▶ **Given records**:
________________

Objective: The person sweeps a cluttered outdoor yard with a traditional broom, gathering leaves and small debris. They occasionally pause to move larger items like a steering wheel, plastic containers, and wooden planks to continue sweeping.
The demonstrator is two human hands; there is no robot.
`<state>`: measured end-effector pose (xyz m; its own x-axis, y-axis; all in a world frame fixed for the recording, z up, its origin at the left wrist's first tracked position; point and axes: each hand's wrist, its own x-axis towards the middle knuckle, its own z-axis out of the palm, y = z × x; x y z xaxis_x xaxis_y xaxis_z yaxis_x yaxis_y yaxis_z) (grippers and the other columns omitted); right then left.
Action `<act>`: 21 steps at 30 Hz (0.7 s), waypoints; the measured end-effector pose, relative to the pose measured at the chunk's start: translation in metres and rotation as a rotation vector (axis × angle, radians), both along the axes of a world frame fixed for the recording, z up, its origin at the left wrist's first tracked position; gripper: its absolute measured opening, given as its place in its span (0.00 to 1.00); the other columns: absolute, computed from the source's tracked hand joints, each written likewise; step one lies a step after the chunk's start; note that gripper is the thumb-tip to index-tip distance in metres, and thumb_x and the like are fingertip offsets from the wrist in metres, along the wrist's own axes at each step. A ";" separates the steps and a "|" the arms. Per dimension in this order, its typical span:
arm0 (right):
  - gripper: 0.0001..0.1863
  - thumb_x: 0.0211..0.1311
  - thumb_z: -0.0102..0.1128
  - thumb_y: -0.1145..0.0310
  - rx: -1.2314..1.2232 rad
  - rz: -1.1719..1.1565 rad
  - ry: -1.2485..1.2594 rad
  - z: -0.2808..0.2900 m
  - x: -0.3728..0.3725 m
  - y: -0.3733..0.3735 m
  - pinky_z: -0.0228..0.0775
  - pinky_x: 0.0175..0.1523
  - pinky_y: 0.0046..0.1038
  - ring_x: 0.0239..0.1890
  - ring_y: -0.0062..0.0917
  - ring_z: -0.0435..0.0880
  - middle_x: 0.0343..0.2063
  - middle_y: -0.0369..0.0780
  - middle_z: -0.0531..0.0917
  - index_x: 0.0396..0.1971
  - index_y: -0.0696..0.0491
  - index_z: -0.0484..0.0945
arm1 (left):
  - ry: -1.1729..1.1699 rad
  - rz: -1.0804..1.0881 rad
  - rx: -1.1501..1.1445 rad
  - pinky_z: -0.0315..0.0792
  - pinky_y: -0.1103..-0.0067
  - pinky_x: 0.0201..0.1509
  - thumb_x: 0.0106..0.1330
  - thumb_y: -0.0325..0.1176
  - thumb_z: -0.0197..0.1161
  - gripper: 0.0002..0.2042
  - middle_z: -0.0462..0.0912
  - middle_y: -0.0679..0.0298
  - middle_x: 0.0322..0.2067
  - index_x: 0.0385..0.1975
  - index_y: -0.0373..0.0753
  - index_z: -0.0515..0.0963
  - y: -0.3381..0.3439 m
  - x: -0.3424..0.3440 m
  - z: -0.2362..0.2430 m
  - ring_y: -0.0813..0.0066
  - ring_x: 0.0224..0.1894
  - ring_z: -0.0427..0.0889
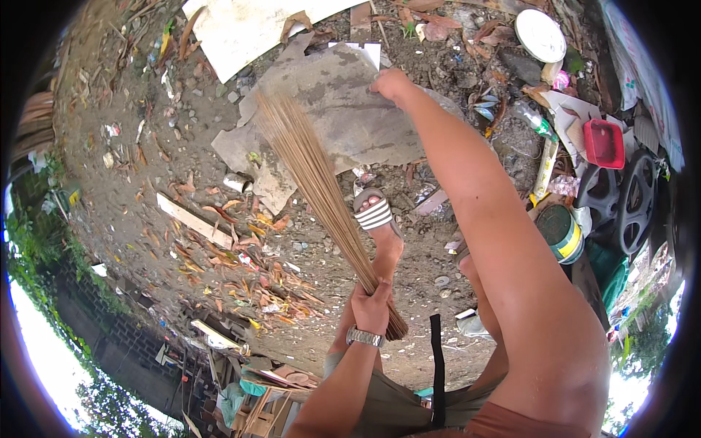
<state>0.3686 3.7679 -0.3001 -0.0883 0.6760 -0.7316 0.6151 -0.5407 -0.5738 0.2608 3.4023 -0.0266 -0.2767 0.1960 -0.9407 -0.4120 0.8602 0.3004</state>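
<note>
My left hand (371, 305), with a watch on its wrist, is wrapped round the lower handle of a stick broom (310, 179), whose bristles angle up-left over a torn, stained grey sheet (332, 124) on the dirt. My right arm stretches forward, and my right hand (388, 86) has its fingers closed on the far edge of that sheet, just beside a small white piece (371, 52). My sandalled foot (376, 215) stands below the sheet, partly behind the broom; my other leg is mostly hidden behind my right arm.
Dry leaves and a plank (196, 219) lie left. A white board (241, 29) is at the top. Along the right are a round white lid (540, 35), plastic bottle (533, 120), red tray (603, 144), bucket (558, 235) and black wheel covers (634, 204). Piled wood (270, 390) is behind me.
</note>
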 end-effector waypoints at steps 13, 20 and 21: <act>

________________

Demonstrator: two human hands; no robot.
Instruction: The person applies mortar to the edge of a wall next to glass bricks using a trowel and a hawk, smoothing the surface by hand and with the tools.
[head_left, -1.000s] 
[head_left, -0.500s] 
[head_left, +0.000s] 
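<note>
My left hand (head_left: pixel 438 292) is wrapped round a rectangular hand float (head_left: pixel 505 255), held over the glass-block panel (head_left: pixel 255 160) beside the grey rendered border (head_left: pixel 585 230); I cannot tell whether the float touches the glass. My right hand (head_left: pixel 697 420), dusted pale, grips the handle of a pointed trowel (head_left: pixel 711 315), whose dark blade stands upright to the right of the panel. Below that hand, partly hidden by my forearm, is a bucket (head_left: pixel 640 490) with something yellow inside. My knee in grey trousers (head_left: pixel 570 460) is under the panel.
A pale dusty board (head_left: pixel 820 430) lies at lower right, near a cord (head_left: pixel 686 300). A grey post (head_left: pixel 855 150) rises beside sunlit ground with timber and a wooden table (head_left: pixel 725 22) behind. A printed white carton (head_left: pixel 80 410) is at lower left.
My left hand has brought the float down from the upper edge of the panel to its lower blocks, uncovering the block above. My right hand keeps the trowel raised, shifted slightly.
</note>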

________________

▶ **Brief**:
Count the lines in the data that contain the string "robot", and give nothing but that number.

▶ **Task response**:
2